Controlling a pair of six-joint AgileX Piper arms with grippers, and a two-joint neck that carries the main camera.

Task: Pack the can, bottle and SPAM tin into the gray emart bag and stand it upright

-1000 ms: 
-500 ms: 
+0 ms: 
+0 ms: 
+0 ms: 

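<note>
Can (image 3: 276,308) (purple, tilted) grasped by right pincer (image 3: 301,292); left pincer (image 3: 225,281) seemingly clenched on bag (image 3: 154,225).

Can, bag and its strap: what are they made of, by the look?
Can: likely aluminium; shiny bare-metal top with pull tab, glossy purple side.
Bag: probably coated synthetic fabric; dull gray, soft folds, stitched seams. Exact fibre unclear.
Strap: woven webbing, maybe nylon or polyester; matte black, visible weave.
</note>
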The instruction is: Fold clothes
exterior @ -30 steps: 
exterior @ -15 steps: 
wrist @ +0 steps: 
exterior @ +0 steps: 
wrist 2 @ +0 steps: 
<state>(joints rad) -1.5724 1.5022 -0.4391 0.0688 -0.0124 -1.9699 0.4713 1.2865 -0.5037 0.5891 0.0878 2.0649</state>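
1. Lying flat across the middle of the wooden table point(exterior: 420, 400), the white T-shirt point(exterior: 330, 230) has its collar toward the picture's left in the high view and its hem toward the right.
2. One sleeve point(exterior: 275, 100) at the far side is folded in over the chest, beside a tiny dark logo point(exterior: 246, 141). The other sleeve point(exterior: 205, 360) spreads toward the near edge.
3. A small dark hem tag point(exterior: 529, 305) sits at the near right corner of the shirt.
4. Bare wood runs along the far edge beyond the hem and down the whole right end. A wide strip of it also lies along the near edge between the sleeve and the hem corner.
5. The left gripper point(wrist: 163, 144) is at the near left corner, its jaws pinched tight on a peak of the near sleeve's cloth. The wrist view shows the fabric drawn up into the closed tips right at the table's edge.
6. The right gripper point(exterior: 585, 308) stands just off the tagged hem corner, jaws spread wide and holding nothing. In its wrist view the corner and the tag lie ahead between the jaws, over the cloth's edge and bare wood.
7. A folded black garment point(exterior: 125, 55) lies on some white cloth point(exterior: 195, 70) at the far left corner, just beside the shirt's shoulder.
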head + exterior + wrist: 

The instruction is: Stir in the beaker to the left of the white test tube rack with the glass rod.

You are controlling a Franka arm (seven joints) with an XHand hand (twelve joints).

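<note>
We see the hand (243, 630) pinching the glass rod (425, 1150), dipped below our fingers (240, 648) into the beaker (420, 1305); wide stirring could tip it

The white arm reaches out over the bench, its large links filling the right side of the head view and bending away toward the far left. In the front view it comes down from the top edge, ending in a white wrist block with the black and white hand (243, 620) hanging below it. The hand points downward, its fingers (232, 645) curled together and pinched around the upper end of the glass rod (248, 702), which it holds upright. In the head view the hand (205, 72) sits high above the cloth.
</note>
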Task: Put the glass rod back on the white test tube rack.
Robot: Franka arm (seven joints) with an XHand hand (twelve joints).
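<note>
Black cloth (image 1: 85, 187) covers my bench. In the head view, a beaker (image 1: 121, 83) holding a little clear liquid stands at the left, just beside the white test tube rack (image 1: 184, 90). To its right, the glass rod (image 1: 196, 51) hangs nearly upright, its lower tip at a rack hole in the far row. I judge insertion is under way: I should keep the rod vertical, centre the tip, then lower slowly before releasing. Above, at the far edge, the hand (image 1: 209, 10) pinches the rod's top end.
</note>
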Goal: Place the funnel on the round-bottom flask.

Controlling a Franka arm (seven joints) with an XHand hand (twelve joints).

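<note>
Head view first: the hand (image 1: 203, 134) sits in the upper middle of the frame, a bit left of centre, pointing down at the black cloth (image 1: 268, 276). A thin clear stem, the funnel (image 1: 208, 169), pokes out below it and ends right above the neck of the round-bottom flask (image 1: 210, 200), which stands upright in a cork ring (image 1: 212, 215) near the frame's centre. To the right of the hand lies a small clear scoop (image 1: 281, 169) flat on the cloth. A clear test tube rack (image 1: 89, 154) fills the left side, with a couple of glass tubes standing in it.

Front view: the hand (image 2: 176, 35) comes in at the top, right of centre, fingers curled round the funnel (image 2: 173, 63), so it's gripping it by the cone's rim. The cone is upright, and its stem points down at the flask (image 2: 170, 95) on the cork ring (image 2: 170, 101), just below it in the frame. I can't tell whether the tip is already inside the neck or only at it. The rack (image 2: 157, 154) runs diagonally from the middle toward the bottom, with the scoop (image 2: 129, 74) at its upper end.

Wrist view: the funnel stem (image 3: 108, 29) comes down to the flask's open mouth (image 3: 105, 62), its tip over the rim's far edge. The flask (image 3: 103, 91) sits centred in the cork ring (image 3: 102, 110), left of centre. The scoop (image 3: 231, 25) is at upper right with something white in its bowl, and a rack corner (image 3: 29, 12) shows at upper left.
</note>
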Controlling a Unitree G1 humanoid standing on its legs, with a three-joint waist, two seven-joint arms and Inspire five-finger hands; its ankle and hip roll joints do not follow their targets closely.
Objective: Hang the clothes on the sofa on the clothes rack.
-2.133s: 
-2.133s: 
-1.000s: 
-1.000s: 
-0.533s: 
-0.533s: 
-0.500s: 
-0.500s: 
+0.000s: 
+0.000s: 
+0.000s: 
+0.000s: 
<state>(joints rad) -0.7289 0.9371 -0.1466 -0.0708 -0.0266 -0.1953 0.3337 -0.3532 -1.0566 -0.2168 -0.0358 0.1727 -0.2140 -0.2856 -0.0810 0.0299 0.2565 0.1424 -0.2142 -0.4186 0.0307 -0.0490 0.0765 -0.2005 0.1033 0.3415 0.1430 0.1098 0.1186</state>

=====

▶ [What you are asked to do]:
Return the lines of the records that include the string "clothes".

▶ [Written reply]:
The instruction is: Fold clothes
Objective: Hang the clothes on the sofa on the clothes rack.

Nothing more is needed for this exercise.